Cyril Newsome of the Save The Rail (STR) group, who was unable to join his colleagues in a protest at Waterford Bus Station last Saturday due to the absence of wheelchair access on the Bus Éireann service from Rosslare Harbour to Waterford.

The apparently doomed Waterford to Rosslare railway line has been given a stay of execution, to the delight of the Save The Rail (STR) group which is lobbying for its retention.

The National Transport Authority (NTA), the ultimate arbiter with respect to the line’s future, has yet to adjudicate on Iarnród Éireann’s (IE) application to end the service between the Europort and the city.

On May 21st, IE stated its intention to close the line tomorrow (July 21st) but the NTA’s deliberations means that the line stays open – for now.

“Therefore, the existing rail schedule will continue beyond July 21st until further notice,” reads a statement on the IE website “We will advise customers as soon as further information is available.”

In a letter to CIE Group Secretary Geraldine Finucane, fellow lobbyists Rail Users Ireland (RUI) have re-iterated “in the strongest manner possible” their opposition to the line’s potential closure.

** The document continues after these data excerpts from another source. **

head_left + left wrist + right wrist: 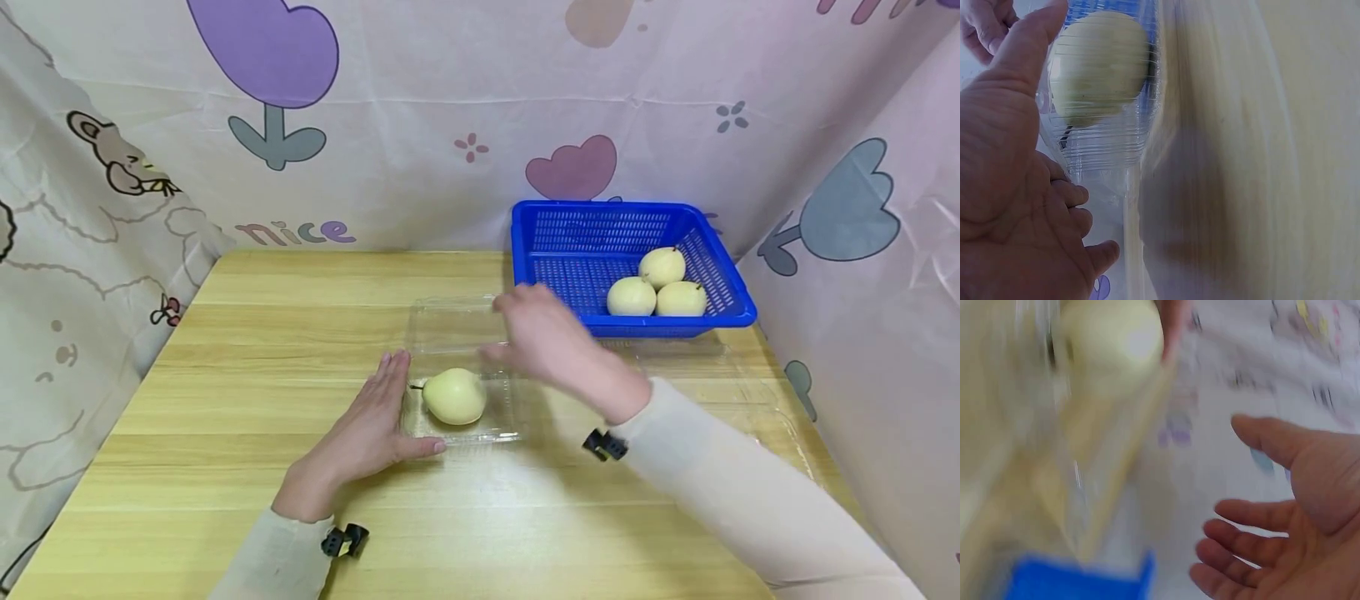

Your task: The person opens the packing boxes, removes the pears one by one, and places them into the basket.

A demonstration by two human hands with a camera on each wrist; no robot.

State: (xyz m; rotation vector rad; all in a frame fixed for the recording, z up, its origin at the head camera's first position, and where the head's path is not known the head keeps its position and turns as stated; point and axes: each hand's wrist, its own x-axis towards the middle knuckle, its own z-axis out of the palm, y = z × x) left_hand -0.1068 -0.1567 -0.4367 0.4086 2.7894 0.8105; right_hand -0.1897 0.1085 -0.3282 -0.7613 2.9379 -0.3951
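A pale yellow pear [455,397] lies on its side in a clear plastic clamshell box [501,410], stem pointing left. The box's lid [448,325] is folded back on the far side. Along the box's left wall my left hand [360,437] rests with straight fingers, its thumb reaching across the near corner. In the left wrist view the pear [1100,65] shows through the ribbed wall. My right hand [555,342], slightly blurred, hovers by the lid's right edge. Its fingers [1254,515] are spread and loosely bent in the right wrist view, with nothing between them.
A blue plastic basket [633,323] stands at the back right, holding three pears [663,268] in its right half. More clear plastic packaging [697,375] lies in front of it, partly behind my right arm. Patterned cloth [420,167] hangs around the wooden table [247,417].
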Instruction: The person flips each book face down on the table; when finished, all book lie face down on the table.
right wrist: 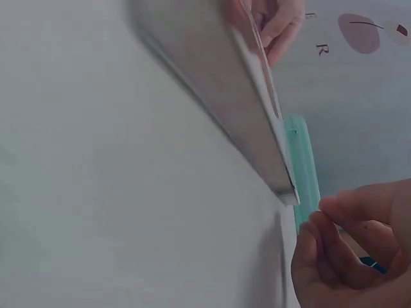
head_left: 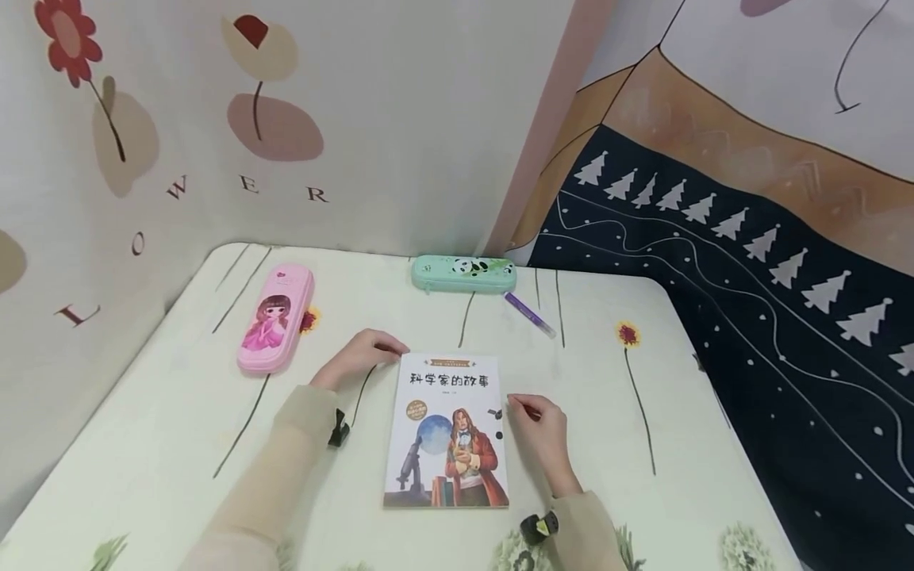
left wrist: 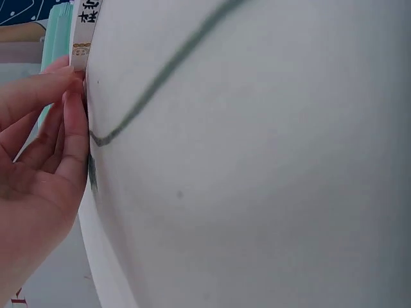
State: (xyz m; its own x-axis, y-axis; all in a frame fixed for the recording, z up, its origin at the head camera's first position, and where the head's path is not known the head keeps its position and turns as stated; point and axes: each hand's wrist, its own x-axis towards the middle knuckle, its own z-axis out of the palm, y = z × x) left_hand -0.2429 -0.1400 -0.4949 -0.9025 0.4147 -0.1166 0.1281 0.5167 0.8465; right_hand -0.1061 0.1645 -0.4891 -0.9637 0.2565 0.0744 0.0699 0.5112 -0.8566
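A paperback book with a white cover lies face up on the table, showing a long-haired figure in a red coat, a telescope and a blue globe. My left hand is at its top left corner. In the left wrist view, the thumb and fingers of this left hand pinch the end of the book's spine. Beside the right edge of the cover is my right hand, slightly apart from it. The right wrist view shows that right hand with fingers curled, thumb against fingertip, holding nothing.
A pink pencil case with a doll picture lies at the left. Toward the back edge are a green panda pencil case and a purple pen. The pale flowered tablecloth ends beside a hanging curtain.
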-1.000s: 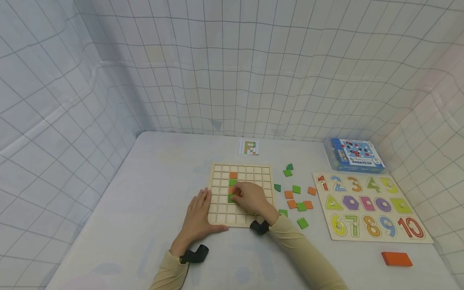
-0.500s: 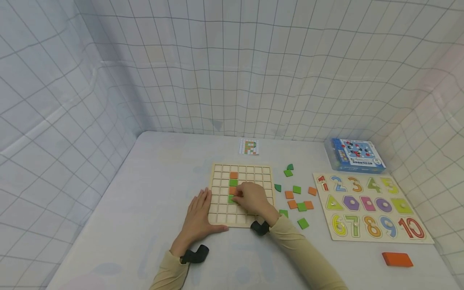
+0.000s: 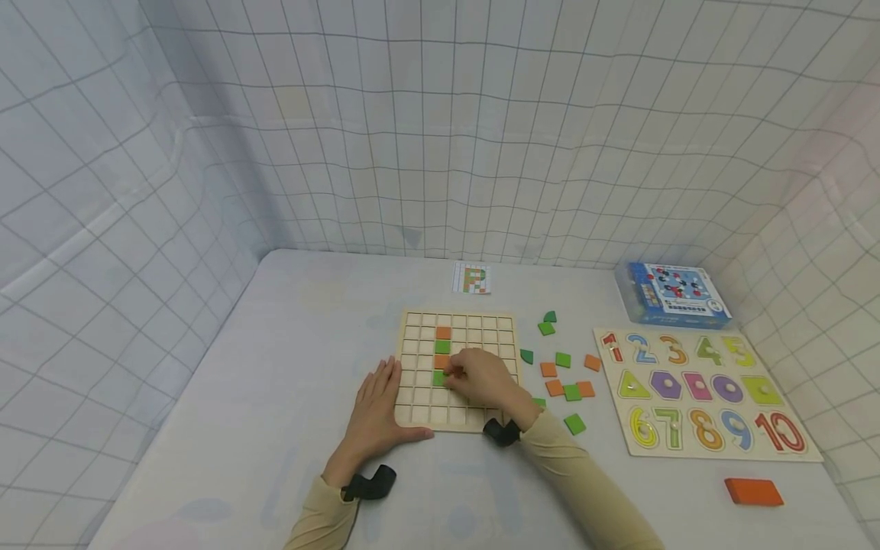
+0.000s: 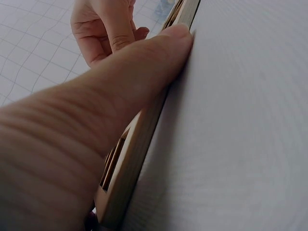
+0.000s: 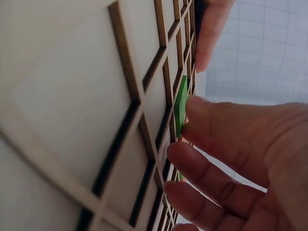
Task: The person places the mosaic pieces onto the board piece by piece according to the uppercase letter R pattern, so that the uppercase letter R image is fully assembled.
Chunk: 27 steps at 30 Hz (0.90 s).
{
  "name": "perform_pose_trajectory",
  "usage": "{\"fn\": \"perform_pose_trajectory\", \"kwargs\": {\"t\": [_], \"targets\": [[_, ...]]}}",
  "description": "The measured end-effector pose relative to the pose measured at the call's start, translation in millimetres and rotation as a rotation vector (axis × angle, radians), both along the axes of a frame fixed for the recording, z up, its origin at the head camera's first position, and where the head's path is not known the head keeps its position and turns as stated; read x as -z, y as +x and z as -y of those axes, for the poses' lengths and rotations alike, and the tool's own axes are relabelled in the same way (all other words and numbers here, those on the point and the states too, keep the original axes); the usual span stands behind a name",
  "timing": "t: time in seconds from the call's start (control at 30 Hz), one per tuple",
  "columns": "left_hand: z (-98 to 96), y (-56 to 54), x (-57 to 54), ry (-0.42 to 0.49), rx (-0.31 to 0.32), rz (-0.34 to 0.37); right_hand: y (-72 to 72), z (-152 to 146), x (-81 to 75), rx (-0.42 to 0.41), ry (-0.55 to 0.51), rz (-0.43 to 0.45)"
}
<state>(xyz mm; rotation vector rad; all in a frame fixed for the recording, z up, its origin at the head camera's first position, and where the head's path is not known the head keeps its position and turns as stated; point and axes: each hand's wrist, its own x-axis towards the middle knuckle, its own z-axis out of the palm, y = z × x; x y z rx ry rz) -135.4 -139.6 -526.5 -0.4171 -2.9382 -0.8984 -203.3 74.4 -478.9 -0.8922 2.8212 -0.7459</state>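
Three sides of a white desk point(image 3: 275, 367) are enclosed by pale hanging cloth point(image 3: 447, 153), ruled with thin dark lines and slightly rippled. The desk's surface is marked by faint bluish shapes, and its far left corner is rounded. Near the middle, a wooden grid board point(image 3: 415, 396) is laid flat. Its near left corner is framed by the left hand point(image 3: 376, 412), whose straight fingers are set along the left side, with the thumb spread along the near edge. In the third column from the left, orange and green tiles are lined up; the nearest, a green tile point(image 3: 438, 379), is tilted in its cell, pinched at its edge between the thumb and forefinger of the right hand point(image 3: 484, 378). A small patterned card point(image 3: 471, 278) is placed beyond the board. To the right, loose orange and green pieces point(image 3: 572, 392) are scattered over the white surface. Farther right, a number-and-shape puzzle point(image 3: 722, 454) is set between a blue box point(image 3: 677, 298) behind and an orange block point(image 3: 753, 492) in front.
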Motion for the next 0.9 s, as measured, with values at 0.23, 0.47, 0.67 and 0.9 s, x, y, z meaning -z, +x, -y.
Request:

Following a meeting with IE on March 31st, RUI representatives revealed that the rail operator “was unwilling to make any effort to promote or provide through services on the site”.

The linking-up of services from Rosslare to the new Western Rail Corridor via Waterford and Limerick has been mooted by supporters of the line’s retention in recent months. However, it would appear that their suggestions are falling upon deaf IE ears.

Interestingly, UK-based lobby group Rail Future, which is also a member of the European Passenger Federation, has also made a submission to the NTA.

In its contribution, Rail Future has highlighted the importance of the rail/sail option linking South Wales with the south east, a potential holiday making link which IE has paid scant attention to.

In the RUI letter to CIE, spokesperson Mark Gleeson claims that IE has failed to meet standards “as laid down in the contract between IE and the NTA” while also breaching its own customer charter.

Calling for IE’s May 21st notice to be withdrawn, Mr Gleeson states: “The NTA has not given its accent to the proposed withdrawal of service and it is understood that the earliest decision will be September 2010…

“We are not alone in considering taking a legal challenge against this proposed closure. Such a formal legal challenge would result in an indefinite delay to closure.”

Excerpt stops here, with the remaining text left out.